You now need to check the focus using a tripod and a narrow depth of field (i.e. focus close with a wide aperture using a lens you know that focuses accurately). If the camera front or back focuses differently compared with the standard screen, you will need to use one or more of the shims supplied with new screen, possibly in combination with one of the existing shims.
 
Well, my new focusing screen arrived. Being the impatient person that I am, I rushed to install it. I failed. I scratched the new screen up to high heaven and made it pretty damn ugly/unusable.
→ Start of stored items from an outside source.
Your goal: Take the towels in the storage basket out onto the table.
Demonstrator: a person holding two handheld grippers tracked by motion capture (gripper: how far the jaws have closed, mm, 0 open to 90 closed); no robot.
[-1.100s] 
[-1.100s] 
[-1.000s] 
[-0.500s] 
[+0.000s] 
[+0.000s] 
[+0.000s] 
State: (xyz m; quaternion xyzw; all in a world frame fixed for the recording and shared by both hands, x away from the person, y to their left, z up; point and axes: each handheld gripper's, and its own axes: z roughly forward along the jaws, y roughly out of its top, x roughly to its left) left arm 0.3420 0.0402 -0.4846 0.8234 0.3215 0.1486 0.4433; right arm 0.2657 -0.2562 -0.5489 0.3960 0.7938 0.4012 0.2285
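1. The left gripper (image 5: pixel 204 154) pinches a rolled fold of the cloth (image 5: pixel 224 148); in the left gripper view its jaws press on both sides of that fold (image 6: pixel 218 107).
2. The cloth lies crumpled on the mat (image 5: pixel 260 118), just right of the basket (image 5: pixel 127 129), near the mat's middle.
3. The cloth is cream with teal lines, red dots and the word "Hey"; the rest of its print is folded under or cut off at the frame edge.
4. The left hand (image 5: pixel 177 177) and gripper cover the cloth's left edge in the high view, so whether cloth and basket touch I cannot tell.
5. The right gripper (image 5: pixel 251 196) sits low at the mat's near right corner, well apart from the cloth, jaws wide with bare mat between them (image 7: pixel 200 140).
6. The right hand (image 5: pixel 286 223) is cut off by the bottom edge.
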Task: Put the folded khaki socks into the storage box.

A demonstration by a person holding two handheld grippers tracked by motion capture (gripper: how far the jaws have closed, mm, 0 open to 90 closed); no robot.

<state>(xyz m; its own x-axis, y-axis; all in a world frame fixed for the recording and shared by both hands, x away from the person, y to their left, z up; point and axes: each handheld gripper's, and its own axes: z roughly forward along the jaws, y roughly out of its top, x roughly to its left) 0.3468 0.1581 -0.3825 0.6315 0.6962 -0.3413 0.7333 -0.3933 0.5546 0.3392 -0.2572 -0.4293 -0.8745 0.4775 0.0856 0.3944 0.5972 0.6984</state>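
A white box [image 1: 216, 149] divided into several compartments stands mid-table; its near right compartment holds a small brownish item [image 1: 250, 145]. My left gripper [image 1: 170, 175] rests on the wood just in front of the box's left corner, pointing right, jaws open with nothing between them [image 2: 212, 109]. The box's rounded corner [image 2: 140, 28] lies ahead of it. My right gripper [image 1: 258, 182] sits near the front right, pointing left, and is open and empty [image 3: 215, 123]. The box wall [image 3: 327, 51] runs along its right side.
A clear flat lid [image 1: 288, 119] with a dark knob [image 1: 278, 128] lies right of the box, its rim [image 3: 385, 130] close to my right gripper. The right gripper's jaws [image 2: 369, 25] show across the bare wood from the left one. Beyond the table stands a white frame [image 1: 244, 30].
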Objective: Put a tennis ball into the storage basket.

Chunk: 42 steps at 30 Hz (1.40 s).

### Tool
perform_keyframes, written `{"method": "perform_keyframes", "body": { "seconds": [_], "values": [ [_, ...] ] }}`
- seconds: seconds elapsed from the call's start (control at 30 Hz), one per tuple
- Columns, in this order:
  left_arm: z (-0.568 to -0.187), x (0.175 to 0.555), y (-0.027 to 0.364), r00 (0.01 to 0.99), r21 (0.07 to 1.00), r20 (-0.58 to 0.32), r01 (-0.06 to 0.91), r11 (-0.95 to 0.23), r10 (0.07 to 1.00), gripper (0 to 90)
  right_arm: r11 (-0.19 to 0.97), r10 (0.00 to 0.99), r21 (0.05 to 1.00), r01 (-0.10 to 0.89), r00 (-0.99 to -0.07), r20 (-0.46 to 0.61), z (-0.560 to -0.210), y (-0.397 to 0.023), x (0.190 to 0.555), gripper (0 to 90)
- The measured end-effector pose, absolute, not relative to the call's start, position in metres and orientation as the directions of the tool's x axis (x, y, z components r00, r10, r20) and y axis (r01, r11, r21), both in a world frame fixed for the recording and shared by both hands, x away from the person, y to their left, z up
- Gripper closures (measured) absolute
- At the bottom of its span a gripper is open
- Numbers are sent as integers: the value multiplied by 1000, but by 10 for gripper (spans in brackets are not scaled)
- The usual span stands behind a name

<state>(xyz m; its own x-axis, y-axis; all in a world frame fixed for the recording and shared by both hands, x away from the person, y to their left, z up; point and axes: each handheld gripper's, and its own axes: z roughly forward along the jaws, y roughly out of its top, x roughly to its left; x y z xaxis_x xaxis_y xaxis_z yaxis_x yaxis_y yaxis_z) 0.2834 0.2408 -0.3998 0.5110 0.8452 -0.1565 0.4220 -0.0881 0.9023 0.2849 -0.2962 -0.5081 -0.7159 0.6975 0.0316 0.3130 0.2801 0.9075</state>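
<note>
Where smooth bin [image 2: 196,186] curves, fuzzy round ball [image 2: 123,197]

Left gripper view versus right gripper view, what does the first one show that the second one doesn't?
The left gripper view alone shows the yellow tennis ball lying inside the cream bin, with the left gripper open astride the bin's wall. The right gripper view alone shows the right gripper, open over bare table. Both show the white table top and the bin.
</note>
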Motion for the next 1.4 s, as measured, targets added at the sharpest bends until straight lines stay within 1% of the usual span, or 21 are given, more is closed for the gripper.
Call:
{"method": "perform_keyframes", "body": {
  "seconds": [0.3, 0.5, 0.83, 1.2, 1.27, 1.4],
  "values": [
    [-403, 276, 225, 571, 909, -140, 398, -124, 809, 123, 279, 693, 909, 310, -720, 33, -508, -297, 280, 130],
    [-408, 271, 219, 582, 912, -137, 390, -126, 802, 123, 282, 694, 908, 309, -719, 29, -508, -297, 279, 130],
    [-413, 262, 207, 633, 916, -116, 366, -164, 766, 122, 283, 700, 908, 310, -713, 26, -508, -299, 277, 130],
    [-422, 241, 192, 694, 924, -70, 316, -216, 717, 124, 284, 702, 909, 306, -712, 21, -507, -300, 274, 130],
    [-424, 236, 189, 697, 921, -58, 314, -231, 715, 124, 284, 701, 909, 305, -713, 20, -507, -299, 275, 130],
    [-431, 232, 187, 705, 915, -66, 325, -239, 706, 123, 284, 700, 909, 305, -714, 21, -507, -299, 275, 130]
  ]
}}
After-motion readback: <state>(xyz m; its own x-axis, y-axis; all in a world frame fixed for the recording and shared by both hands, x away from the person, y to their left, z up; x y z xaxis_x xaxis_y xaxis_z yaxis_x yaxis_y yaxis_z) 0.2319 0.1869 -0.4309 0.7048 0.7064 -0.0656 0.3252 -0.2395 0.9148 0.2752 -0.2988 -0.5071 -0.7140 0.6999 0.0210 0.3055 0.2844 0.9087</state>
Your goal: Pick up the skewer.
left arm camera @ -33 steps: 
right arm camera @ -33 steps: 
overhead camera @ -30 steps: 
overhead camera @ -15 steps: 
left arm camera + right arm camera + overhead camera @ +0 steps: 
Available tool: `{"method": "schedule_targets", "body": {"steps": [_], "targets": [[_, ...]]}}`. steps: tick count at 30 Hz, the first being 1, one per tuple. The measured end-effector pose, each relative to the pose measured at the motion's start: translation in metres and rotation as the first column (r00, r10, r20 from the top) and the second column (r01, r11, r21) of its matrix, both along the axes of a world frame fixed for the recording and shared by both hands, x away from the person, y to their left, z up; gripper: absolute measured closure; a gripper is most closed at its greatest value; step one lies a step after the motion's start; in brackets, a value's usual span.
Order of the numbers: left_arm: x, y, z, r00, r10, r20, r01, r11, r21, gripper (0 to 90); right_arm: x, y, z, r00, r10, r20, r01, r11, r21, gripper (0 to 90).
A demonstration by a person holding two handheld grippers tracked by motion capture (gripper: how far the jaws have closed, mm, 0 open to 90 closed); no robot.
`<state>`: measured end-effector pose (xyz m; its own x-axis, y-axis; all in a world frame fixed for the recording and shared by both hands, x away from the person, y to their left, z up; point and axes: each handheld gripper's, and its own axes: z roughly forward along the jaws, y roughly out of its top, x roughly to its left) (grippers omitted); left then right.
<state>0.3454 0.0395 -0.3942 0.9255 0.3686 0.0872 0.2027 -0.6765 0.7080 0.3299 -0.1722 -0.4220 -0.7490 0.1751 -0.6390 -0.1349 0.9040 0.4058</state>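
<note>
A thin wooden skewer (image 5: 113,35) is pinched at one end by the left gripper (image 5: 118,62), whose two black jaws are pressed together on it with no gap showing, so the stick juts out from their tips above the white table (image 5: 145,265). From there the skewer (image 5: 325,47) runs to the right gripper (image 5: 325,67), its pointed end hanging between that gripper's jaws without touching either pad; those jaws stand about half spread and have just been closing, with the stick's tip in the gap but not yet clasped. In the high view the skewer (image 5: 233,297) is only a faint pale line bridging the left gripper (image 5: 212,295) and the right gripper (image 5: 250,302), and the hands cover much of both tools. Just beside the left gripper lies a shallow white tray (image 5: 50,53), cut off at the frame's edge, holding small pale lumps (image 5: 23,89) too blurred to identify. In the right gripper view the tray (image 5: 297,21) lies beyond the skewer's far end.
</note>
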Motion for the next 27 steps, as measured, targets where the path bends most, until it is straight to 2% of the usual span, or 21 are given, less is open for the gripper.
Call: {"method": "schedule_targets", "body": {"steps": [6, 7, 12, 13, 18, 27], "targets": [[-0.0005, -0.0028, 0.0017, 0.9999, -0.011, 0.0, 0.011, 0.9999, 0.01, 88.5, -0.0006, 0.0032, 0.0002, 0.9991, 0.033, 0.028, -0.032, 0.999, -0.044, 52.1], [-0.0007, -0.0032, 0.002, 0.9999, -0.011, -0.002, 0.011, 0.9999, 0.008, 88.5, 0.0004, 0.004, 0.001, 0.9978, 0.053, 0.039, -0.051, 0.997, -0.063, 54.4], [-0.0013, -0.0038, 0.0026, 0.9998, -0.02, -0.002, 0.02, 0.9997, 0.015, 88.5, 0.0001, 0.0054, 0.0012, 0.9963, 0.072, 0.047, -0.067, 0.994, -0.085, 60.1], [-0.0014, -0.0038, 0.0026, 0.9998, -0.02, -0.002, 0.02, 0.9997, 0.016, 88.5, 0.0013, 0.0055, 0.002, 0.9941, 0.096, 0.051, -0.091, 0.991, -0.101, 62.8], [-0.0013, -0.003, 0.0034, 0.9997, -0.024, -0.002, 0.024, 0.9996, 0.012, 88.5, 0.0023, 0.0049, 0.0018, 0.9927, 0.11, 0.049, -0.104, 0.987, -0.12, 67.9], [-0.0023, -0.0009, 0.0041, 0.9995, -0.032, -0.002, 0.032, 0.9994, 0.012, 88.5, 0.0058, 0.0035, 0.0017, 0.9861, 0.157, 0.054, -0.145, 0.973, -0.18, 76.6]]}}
It is quite difficult to install these screens ...

I feel pretty silly.

I know exactly how you feel.

Years ago I totally messed up a perfectly good D200 spilt-screen attempting to install it myself. Back then one had to try different shims as well. I wish I had just sent the camera to Katz-Eye and let them do it. I realize Katz-Eye might not offer an option for the newer cameras.

I admire anyone who can do this job themselves and end up with a perfect result (no scratches or other damage) Kudos to you!
 
I installed a Katzeye on my D7000 and I'm a clumsy guy and it went well. I now have a D610 but Katzeye doesnt make a screen for that model. I have found though that using the green dot with the stock screen has worked pretty well.
 
Well, my new focusing screen arrived. Being the impatient person that I am, I rushed to install it. I failed. I scratched the new screen up to high heaven and made it pretty damn ugly/unusable. It is quite difficult to install these screens I must say, and my job is an electronics technician for Apple, so you'd think this would be a breeze.

Sorry to hear that JHP. Hopefully the next time it will go better.

But again, thanks for sharing the experience with us. All good information to know.